The careers of George and Joseph Weston read like the imaginings of a romantic novelist, and, indeed, Thackeray adopted some of the stirring incidents of their lives in his unfinished novel, Denis Duval.

George Weston was born in 1753, and his brother Joseph in 1759; sons of George Weston, a farmer, of Stoke, in Staffordshire. Early in 1772, George was sent to London, where a place in a merchant's office had been secured for him, and there he was fortunate enough to be promoted to the first position, over the heads of all the others, upon the death of the chief clerk, eighteen months later. He was then in receipt of £200 a year, and on that amount contrived to take part pretty freely in the gaieties and dissipations of Vauxhall and similar resorts. At this period he introduced his brother Joseph to town, and also began a series of peculations in the office, in order to support the extravagances into which a passion for gambling and "seeing life" had led him. When he could no longer conceal his defalcations, he fled to Holland, and Joseph, suspected of complicity, was obliged to leave London.

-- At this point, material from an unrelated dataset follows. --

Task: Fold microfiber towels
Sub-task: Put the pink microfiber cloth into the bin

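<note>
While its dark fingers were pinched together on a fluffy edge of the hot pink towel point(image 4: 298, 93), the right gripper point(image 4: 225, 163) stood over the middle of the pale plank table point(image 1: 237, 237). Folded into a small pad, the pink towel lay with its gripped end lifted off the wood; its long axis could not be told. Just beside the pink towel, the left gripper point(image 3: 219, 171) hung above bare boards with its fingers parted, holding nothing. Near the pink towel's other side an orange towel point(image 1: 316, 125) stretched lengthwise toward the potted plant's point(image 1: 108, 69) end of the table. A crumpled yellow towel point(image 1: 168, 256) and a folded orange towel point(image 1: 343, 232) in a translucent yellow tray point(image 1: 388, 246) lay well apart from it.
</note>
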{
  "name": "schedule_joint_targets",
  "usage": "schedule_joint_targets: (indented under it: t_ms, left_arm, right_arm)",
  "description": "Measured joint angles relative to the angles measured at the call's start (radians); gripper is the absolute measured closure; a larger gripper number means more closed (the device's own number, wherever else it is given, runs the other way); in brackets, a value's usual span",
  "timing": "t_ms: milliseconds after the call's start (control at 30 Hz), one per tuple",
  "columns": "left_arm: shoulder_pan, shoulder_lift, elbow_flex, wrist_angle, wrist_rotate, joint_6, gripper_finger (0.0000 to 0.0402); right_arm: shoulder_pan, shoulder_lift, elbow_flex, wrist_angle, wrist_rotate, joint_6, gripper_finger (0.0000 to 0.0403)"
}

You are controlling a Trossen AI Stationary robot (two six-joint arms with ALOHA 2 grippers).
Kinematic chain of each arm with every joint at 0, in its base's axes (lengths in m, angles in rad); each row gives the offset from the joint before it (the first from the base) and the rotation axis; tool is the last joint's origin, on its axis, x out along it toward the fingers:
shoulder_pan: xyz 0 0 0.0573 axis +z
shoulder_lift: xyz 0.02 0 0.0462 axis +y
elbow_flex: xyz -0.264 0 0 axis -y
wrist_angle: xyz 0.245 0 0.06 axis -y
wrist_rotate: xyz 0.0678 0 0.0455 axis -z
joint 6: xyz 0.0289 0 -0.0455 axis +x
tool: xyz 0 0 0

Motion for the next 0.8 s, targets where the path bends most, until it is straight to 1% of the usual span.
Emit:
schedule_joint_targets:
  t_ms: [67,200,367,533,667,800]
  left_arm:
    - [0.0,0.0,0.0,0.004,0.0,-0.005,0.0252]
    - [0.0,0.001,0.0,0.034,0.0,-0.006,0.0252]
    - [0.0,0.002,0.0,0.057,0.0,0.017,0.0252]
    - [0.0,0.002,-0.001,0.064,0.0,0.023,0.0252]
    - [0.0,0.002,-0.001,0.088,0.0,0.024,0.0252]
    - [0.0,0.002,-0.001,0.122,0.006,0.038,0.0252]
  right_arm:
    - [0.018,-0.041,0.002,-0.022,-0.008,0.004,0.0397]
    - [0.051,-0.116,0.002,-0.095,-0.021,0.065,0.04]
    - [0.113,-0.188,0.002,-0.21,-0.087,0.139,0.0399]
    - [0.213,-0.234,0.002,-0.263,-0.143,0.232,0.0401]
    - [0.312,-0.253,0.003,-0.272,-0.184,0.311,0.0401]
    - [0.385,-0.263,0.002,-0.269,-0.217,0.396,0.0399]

Within three months George had returned to England in disguise. He made his way to Durham and there entered the service of a devout elderly lady of the Methodist persuasion. Pretending to have adopted the religious convictions of George Whitefield's followers, he affected the religious life, with the object of marrying the lady and securing her ample fortune. But he was recognised on the very eve of the wedding, and exposed. He then fled southward, with as much of the old lady's money and valuables as he could manage to secure at the moment.

But he speedily lost nearly all his plunder in backing outsiders at York and Doncaster races, and entered Nottingham with only one guinea. There he fell in with a company of strolling players, managed by one James Whiteley, who offered him the post of leading gentleman. He accepted it, and under the name of Wilford, remained with them a little while.